I was reading the original comment thread on Torture vs. Dust Specks, and notice Eliezer saying he wouldn't pay a penny to avoid a single dust speck - which confused me, until I noticed that the original specification of the problem says the dust speck "floated into your eye and irritated it just a little, for a fraction of a second, barely enough to make you notice before you blink and wipe away the dust speck." I guess I blanked that out when I first read the post. My default visualization when I imagine "dust speck in my eye" is something substantially more annoying than that.

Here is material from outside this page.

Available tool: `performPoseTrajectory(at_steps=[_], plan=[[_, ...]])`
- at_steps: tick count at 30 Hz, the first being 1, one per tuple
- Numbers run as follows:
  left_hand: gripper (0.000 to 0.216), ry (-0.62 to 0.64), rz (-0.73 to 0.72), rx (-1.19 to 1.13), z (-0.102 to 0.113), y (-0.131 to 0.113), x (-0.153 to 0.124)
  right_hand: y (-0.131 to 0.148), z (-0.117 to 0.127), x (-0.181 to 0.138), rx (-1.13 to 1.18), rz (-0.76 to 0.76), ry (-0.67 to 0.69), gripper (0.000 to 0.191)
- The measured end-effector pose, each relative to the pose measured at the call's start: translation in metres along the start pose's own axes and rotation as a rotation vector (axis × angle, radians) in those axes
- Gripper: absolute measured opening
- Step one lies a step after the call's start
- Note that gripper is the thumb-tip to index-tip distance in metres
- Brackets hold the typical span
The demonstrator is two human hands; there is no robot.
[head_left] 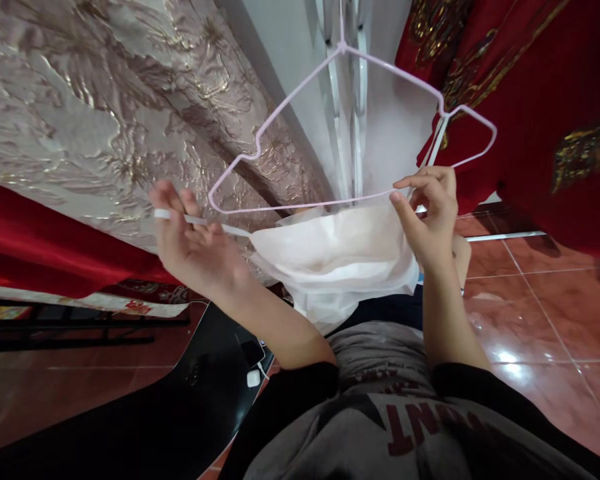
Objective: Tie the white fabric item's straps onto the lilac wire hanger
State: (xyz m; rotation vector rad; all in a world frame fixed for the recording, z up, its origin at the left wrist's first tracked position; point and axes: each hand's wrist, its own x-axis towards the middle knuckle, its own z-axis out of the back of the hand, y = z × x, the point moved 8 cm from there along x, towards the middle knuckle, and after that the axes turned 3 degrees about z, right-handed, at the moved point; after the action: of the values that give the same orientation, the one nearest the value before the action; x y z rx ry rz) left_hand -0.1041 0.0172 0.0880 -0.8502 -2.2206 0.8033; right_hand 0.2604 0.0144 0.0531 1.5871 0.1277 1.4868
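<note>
A pale pink wire hanger [300,90] hangs in front of me from its hook at the top. Under its bottom bar sags a white garment [337,257] with thin straps. My left hand [187,237] is closed round one white strap, pulling it out to the left. On the right, my right hand [430,210] pinches the other side of the garment up against the hanger's bottom bar, fingers curled.
A cream and gold embroidered cloth [105,107] hangs at the left, red and gold fabric [540,100] at the right. Behind the hanger stands a white metal rack [347,120]. Below are red floor tiles [545,300] and a black surface [180,407] with a white charger.
</note>
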Motion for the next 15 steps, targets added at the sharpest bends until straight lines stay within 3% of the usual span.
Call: performPoseTrajectory(at_steps=[2,4,7,9,12,14,15], plan=[[0.02,-0.071,-0.038,0.113,0.015,0.008,0.0,0.001,-0.001,-0.001,-0.011,0.028,0.005,0.021],[0.02,0.003,0.022,0.184,0.014,0.024,-0.004,0.003,-0.004,-0.002,-0.025,0.055,0.017,0.02],[0.023,0.173,0.135,0.131,-0.009,0.042,-0.022,0.007,-0.011,-0.008,-0.014,0.094,0.025,0.02],[0.021,0.216,0.182,0.048,-0.027,0.049,-0.035,0.007,-0.015,-0.012,0.026,0.115,0.002,0.02],[0.02,0.195,0.177,-0.025,-0.042,0.054,-0.044,-0.004,0.0,-0.021,0.142,0.101,-0.268,0.026],[0.023,0.191,0.166,-0.018,-0.044,0.058,-0.044,-0.023,0.015,-0.027,0.253,-0.012,-0.472,0.032],[0.025,0.201,0.166,-0.006,-0.044,0.06,-0.043,-0.033,0.018,-0.027,0.311,-0.108,-0.485,0.029]])
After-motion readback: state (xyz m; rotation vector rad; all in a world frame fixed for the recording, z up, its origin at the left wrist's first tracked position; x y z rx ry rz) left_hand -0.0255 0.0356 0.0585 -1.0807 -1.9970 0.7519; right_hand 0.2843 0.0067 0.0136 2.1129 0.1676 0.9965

This leads me to wonder if people would have responded differently if instead of going out of his way to make the alternative to torture involve something as trivial-sounding as possible, Eliezer had gone for some merely minor mishap - say, getting shampoo in your eye. After all, lots of us have gotten shampoo in our eyes at least once (maybe when we were kids), and it's easy to imagine paying $2.99 for a bottle of won't-irritate-your-eyes shampoo over an otherwise identical $2.98 bottle that will hurt if you get it in your eyes (or your kid's eyes, if you're totally confident that, as an adult, you'll be able to keep shampoo out of your eyes).
From there, it's easy to argue that if you're honest with yourself you wouldn't pay $(3^^^3/100) to save one person from being tortured for 50 years, so you should choose one person getting tortured for 50 years over 3^^^3 people getting shampoo (the stingy kind) in their eyes. I suppose, however, that might not change your answer to torture vs. specks if you think there's a qualitative difference between the speck (as originally specified by Eliezer) and getting shampoo in your eye.
We're comparing two values specifically here; torture vs minor annoyances. In that case, then yes, I would rather spend X money preventing someone from being tortured then spend the same X money protecting people from getting dust in their eye. The values, IHMO, are on fundamentally different levels.
Now, if it was "torture vs. saving lives", or something like that, then maybe you could do the math.
It's basically the same argument as the classic "how many people have to enjoy watching a gladiatorial combat on TV in order to morally justify forcing two people to fight for the death?" I don't think you can do that math, because the values (enjoying watching a tv show vs. human life) are on fundamentally different levels.